WJ: It’s just this special birthday-tour with Werner (Lämmerhirt), it was an idea that somebody came up with, let’s have a big party in Berlin for Werner’s birthday and invite Colin and Wizz over, Colin up from the south and me from England. Because I once played with Werner, we made an album together called ‘Roll On River’ and we worked together before, and so that was just an idea and it grew into a tour, sort of a twelve, thirteen day-tour of us playing together, and then we heard Klaus Weiland was coming back from the States to Germany for a bit, so it was great he could come on the tour as well, it’s a good mixture, it’s good fun. I haven’t been to Germany much for a long long time, and it’s different now, ‘cause... times have changed.

 

PT: Did you ever live in Germany?

 

WJ: No, I never lived here, but I worked here a lot, in the seventies I came over two or three times a year and worked here a lot.

 

PT: And what’s your most recent release?

 

WJ: Well, that would be the American CD, the one called ‘Dazzling Stranger’, which is on an American label called Scenescof, so it’s not that easy to get. I mean you can get it in England from the distributors of specialists’ labels, but the easiest way to get it is off the Internet.

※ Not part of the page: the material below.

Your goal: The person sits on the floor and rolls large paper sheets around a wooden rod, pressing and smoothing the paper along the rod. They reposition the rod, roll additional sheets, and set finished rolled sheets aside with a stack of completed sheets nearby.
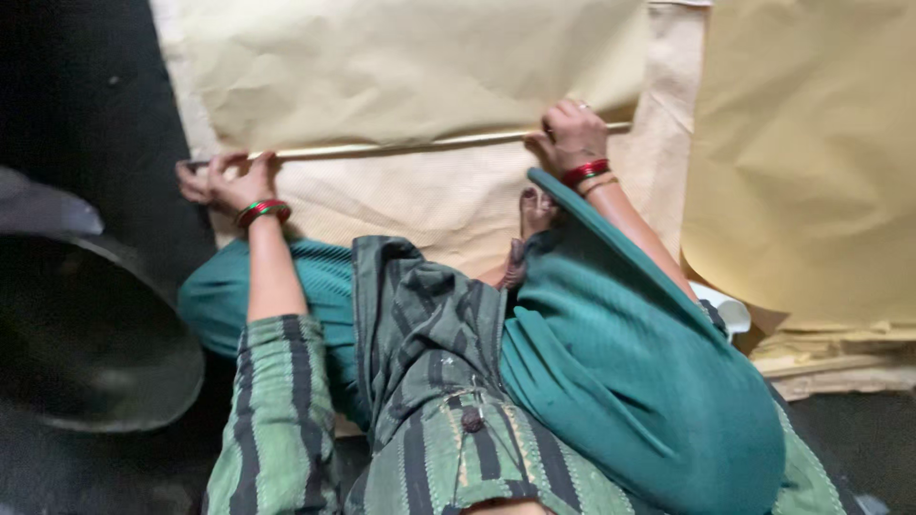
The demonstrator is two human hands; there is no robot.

That’s the latest thing. There’s nothing newer that that, I just haven’t got around to doing it.

 

PT: The song ‘Dazzling Stranger’ was first recorded for ‘The Legendary Me’-LP.

 

WJ: That’s right. This was the second album I made for Village Thing. It was done extremely cheaply in a church hall with just a Revox tape recorder and two microphones... and that’s about it, really. In Japan that’s worth 200 Pounds, if it’s in good condition. I was in Japan three weeks ago and people were telling me how much the old albums are worth. But it’s a silly game, it doesn’t mean anything.